The USD has fallen after the latest lower PPI data and an increase in both initial and continuing jobless claims. This marks a shift from typical employment trends. Continuing claims have risen, while initial claims are nearing their peak since 2022.
Weaker PPI and CPI data could lead to a better PCE outcome. Analysts expect new PCE estimates later today.
In currency pairs, EURUSD has reached new highs not seen since 2021, targeting the range of 1.1683–1.16916, with support currently at 1.15726. Buyers are in control. USDJPY has dropped below its 100 and 200-day moving averages on the 4-hour chart, with key support between 142.10 and 142.347.
GBPUSD has hit a new high for the year, aiming for a swing area from 2022 around 1.36445. Beyond that level, traders are looking at the 50% midpoint from a 2014 high to a 2022 low at 1.37683. Today’s high was 1.3622. USDCHF is nearing a swing low from April 2025, between 0.8097 and 0.81288, with the 2025 low at 0.80389 as the next target. Currently at 0.8119, its nearest risk lies at the upper level of the swing area at 0.81288.
This initial analysis shows that weakness in the job market, indicated by both initial and continuing claims, is shifting the narrative around US economic strength. Normally, jobs data serves as a strong anchor, but with continuing claims rising and initial claims close to a two-year peak, it suggests hiring is not as robust as in previous inflation dips. This indicates a cooling consumer environment, likely reflected in upcoming core inflation data. Recent lower PPI and CPI readings support this outlook. Coupled with disappointing job reports, the likelihood of a decrease in PCE inflation—the Fed’s preferred measure—grows stronger.
Ahead of today’s PCE release, estimates are generally being revised down due to mild pipeline inflation and reduced household income expectations. Many economic models are adjusting their forecasts in real time, reflecting this trend.
Thus, the decline of the US dollar isn’t just a technical issue; it shows decreasing confidence in yield advantage. The euro-dollar has responded, with levels now reaching highs not seen since late 2021. The momentum supports further exploration of the 1.1683–1.1691 area, and unless the price drops below 1.1572 with momentum, the upward trend remains intact.

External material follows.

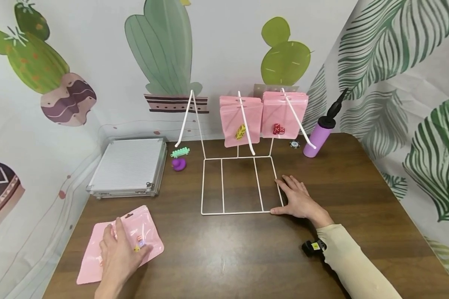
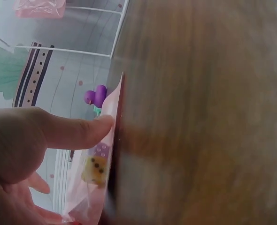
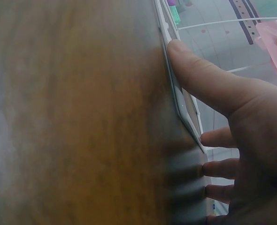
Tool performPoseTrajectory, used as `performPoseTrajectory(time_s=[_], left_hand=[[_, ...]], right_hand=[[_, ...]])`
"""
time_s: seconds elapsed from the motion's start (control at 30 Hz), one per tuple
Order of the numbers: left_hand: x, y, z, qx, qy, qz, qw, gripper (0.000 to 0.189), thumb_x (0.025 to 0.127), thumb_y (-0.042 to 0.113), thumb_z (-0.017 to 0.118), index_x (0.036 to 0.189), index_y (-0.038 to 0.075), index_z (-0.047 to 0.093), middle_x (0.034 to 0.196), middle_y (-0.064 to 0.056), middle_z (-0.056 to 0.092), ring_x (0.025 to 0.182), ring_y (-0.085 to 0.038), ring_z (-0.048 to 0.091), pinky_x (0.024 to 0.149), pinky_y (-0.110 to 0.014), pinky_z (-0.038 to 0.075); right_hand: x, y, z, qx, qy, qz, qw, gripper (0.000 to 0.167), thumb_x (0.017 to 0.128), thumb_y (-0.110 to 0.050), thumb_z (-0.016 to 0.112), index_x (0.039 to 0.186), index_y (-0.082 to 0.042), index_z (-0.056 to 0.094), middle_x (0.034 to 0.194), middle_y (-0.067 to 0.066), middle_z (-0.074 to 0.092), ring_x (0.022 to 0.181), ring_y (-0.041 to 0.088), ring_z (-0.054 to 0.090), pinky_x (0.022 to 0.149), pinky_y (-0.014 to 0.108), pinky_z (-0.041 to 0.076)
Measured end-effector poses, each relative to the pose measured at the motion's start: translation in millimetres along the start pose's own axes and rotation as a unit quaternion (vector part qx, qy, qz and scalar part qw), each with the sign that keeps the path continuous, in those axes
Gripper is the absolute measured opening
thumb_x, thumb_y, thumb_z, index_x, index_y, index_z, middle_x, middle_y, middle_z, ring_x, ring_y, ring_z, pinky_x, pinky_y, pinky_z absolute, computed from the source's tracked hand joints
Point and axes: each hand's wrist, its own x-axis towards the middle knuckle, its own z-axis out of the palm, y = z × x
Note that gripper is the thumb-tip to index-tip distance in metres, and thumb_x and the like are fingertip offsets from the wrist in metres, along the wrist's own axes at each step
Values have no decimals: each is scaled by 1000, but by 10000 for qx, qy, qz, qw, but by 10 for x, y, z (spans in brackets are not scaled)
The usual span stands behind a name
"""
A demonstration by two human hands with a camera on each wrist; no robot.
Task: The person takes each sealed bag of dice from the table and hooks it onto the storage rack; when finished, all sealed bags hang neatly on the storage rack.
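Note:
My left hand (image 1: 119, 254) rests on pink zip bags (image 1: 151, 232) at the table's lower left, thumb extended and fingers spread over them. Through the clear front, a yellow die (image 2: 95, 169) and a purple one show in the left wrist view. My right hand (image 1: 300, 200) touches the front right corner of a white wire display rack (image 1: 232, 213), its fingers spread along the side. On the rack's middle hook hangs a pink bag with yellow dice (image 1: 240, 132). The right hook carries pink bags with red dice (image 1: 278, 129). The left hook (image 1: 185, 118) is bare.
Left of the rack lie a purple rubber duck (image 1: 178, 165) and a mint-green toy (image 1: 180, 152). A silver case (image 1: 129, 164) sits behind the bags. At the back right stand a purple hand pump (image 1: 319, 139) and a poker chip (image 1: 294, 144).

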Motion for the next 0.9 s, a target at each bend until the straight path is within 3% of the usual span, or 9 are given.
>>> performPoseTrajectory(time_s=[0.2,0.4,0.6,0.9], left_hand=[[-2,14,-9,-227,-81,-176,9996,138,58,18,92,155,2,-5,152,-36,2,137,-58,11,103,-73,24],[-7,31,-5,-193,5,-91,9998,141,59,16,92,152,-2,-13,132,-42,25,125,-56,25,97,-68,31],[-32,35,3,-238,-49,70,9997,135,61,12,90,151,-8,-10,123,-40,32,114,-51,34,96,-63,34],[-92,64,11,-140,27,550,9984,132,61,9,89,154,-1,-3,111,-35,48,98,-49,52,82,-59,44]], right_hand=[[18,5,0,5,-15,-11,10000,109,67,-61,80,149,-3,35,155,29,22,143,51,13,111,72,11],[29,12,7,-32,-21,-12,10000,110,67,-62,79,149,-4,34,155,29,22,143,50,13,111,72,11],[22,14,13,-8,-21,-15,10000,110,67,-62,79,149,-4,34,155,28,22,143,50,13,111,72,11],[22,18,11,38,-68,21,10000,111,67,-63,79,150,-4,34,156,28,21,144,50,12,112,71,10]])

In the yen pair, the situation appears more fragile. Prices have dropped below both the 100 and 200-period moving averages on the four-hour chart, indicating the pressure is likely to continue. We are now watching the support cluster between 142.10 and 142.35—if this breaks on volume, the focus will shift lower. The breaks below key averages are clear, showing that sellers are in control, and until the pair regains these averages, the short-term outlook remains bearish.

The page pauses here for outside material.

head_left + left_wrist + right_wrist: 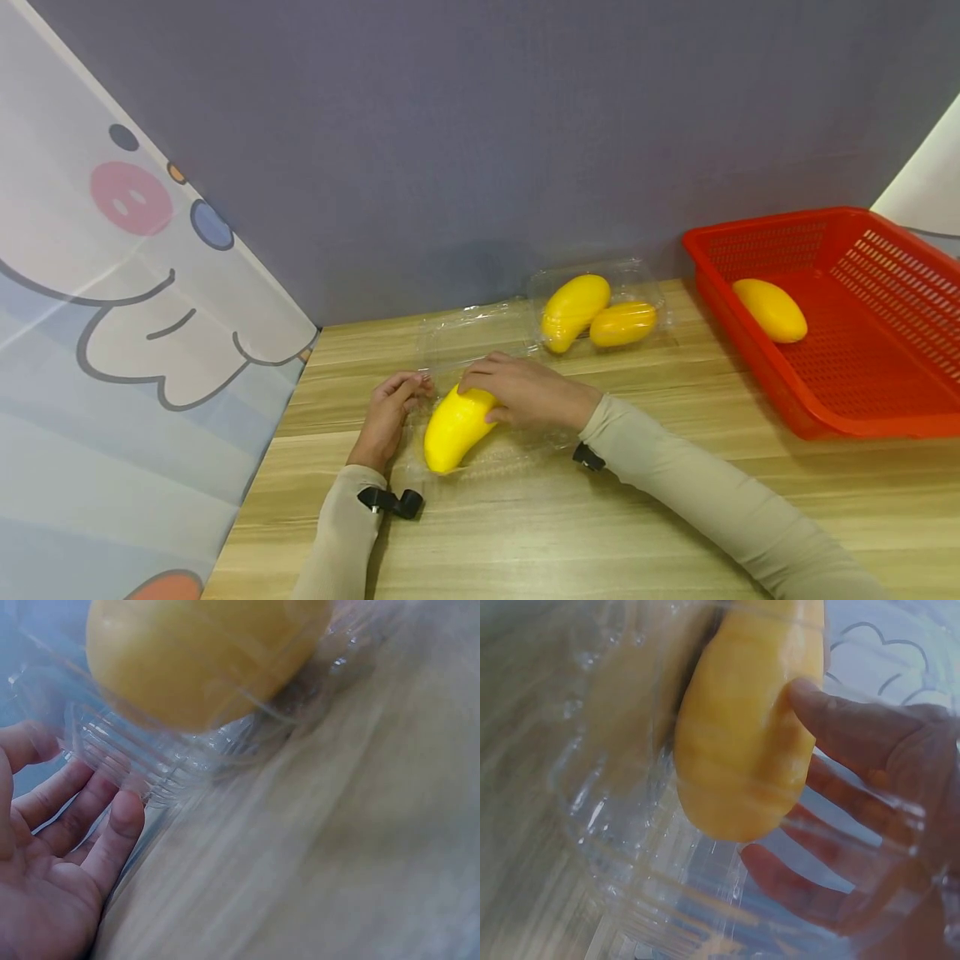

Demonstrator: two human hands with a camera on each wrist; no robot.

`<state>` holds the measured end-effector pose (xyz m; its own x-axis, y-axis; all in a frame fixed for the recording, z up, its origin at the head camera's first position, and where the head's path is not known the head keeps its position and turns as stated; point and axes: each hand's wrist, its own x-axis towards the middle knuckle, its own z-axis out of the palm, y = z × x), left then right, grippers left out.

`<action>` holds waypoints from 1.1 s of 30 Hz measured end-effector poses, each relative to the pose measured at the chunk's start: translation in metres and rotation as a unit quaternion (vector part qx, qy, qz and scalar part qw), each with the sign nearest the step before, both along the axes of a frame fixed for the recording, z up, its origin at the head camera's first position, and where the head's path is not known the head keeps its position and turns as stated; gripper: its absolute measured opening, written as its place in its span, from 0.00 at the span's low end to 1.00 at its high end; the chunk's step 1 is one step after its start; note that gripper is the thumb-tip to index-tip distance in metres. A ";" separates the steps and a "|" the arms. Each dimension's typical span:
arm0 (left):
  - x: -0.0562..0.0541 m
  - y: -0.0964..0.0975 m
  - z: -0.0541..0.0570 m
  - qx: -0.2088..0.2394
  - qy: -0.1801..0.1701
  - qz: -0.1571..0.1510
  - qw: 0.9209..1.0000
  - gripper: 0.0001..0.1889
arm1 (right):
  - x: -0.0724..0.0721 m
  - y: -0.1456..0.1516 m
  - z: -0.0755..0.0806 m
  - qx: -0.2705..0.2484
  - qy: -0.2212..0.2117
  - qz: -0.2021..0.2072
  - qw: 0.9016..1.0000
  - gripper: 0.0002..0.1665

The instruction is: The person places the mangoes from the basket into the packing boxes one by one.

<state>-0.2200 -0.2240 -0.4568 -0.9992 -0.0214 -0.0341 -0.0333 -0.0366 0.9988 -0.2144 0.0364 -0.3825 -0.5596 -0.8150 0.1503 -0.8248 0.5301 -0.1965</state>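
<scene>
My right fingers [480, 372] grip an oblong yellow fruit [453, 435]; my left fingers [118, 834] pinch a clear plastic box [501, 457]. Beyond, two boxed fruits [576, 308] seem done; rightward, a red plastic basket [862, 367] holds one more.

Forearms [341, 525] angle inward; left hand [387, 417] and right hand [525, 387] have bent fingers.

A plain grey wall [480, 150] rose behind the wood-grained surface [525, 546] as a pale cartoon-printed panel [45, 358], bearing a pink snout [131, 198], stood at left and a whitish panel [928, 175] showed at right.
</scene>
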 end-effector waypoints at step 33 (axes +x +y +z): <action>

Meanwhile, sterling has continued its upward trend, moving into an area that proved challenging during previous moves—the swing area from 2022. The price has dipped just below this range today, so that’s where we will focus in the upcoming sessions. If it breaks through cleanly, attention will naturally turn to the 50% retracement level from the 2014 high to the post-Brexit low—1.3768. This level attracts medium-term buyers, and given the recent momentum, it’s within reach.

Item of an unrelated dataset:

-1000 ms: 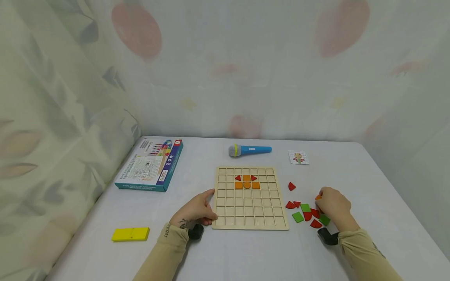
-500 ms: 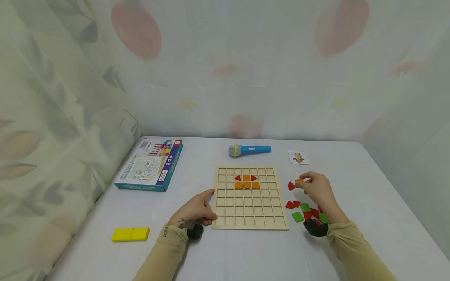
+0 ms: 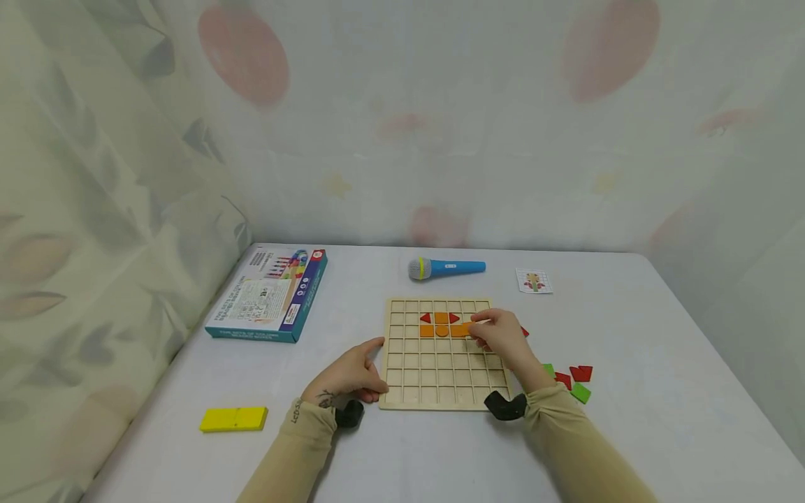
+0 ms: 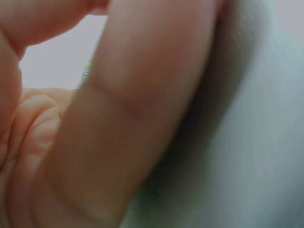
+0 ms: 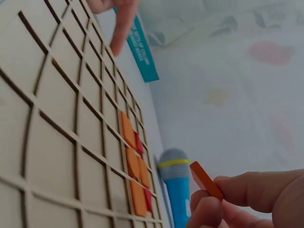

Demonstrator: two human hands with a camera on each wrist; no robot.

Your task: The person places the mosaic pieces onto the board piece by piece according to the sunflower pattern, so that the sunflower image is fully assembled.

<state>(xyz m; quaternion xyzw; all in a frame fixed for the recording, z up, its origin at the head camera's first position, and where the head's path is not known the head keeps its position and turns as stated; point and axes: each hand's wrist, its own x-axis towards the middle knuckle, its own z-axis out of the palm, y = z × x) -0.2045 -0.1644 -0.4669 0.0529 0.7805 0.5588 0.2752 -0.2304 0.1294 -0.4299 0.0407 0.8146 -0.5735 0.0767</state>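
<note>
My right hand [image 3: 506, 339] pinches an orange tile [image 5: 206, 180] between thumb and fingers, just above the upper right of a wooden grid board [image 3: 443, 377]. The right wrist view shows the tile nearly edge-on and apart from the board. Several orange tiles [image 3: 441, 318] lie in the board's upper cells, with a red triangle [image 3: 425, 318] on either side of the top one. At the board's left edge my left hand [image 3: 346, 374] rests, index finger and thumb spread along the rim. Skin fills most of the left wrist view.
Loose green tiles [image 3: 581, 393] and red pieces [image 3: 581, 373] lie right of the board, partly hidden by my right arm. Behind the board are a blue toy microphone [image 3: 455, 268] and a pattern card [image 3: 534, 281]. A box [image 3: 264, 297] and a yellow block [image 3: 233, 419] lie left.
My right hand has carried the orange tile left from the loose pieces to over the board's upper right. The left hand has stayed at the board's edge.
</note>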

For the franc, price action has been hovering around a support zone that previously attracted buyers in April 2025. At the 0.8119 mark, it’s approaching the 0.8038 low again. What happens around this point is crucial. A sustained drop below this low would mark new territory, targeting psychological and structural levels even further down. Near-term risk is clearly defined—staying above the upper band at 0.8128 would stabilize the price, but dropping below would favor sellers.
Overall, interest rate expectations are subtly shifting, influencing market positioning. The expectation for a less aggressive Fed is already being factored into bond and currency prices. Short-term traders should monitor key levels, keep an eye on incoming inflation data, and remain responsive to price movements.